Editor’s Note: You might share this short piece with your small group leaders to help promote a culture of multiplying disciples. The ongoing week-to-week ministry and work of small groups can cause us to lose sight of the big picture. Sometimes, creating long-term change begins with the simplest steps.
Each leader and cell member should focus on their priority, which should be promoting relationships that lead to making disciples who in turn make other disciples—multiplying disciples. In this way, cell multiplication will be guaranteed. Making this a habit is only hard at the beginning. Over time, the habit becomes easier and easier to maintain. Maintaining a habit requires much less energy and effort than when it is initiated. Making it a habit from the beginning allows the rest of the way to flow naturally.

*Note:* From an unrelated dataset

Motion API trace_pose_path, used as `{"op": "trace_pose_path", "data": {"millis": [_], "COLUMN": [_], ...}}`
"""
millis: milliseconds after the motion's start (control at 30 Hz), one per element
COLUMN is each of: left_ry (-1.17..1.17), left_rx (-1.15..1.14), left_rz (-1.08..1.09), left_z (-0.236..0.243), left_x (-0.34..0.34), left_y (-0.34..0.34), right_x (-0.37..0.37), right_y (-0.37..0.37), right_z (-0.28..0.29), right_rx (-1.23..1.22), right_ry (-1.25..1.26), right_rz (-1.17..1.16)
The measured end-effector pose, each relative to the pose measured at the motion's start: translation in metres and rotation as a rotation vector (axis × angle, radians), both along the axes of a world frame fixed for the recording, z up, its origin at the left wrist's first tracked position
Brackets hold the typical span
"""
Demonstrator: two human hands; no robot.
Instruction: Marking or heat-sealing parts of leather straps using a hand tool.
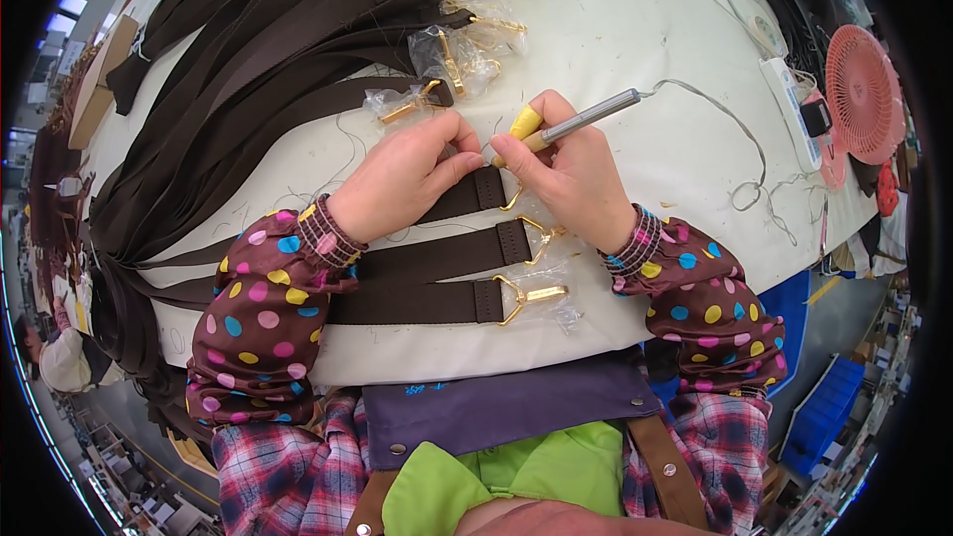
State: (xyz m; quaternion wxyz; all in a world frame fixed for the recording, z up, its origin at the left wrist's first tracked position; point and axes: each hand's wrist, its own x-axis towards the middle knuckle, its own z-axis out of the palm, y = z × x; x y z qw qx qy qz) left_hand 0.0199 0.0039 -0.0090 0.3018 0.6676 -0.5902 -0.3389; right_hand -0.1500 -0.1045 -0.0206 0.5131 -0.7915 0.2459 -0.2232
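Observation:
My right hand (568,164) grips a corded pen-shaped tool (594,114) with a grey metal handle, its tip pointing left toward my other hand. Yellow tape wraps one of that hand's fingers. My left hand (405,171) is closed in a pinch right beside the tool's tip; what lies between its fingertips is too small to make out. Under both hands is the end of a dark brown strap (467,197) with a gold hook. Two more brown straps lie nearer me, one (462,250) above the other (427,302), with gold hooks (536,295) partly in clear plastic.
A large bundle of brown straps (248,69) fills the table's left, with plastic-wrapped gold hooks (452,65) at the ends. On the right stand a pink fan (862,94) and a white power strip (791,114). The tool's cable (730,114) trails across the white tabletop (635,40).

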Motion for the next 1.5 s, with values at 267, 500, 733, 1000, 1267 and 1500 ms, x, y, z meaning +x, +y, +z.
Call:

In an investigation developed by the University College of London, they researched the time it took a person to acquire a new habit. Habits formed from 18 to 254 days, depending on the type of habit. But the critical average was 66 days. In self-help circles you hear that a habit is formed in 21 days, but that is an average that science does not support and that causes people to become discouraged. You need to persevere for 66 days to acquire a new habit. The key then is perseverance.
The church helps form habits when it encourages and exemplifies behavior over and over again. This is especially important in a body like the church because there are constant changes and the baton is continually passing from one generation to another. The persevering dedication to relationships with people and the discipling of new leaders will create a cell culture of multiplication that will then flow in a very natural way.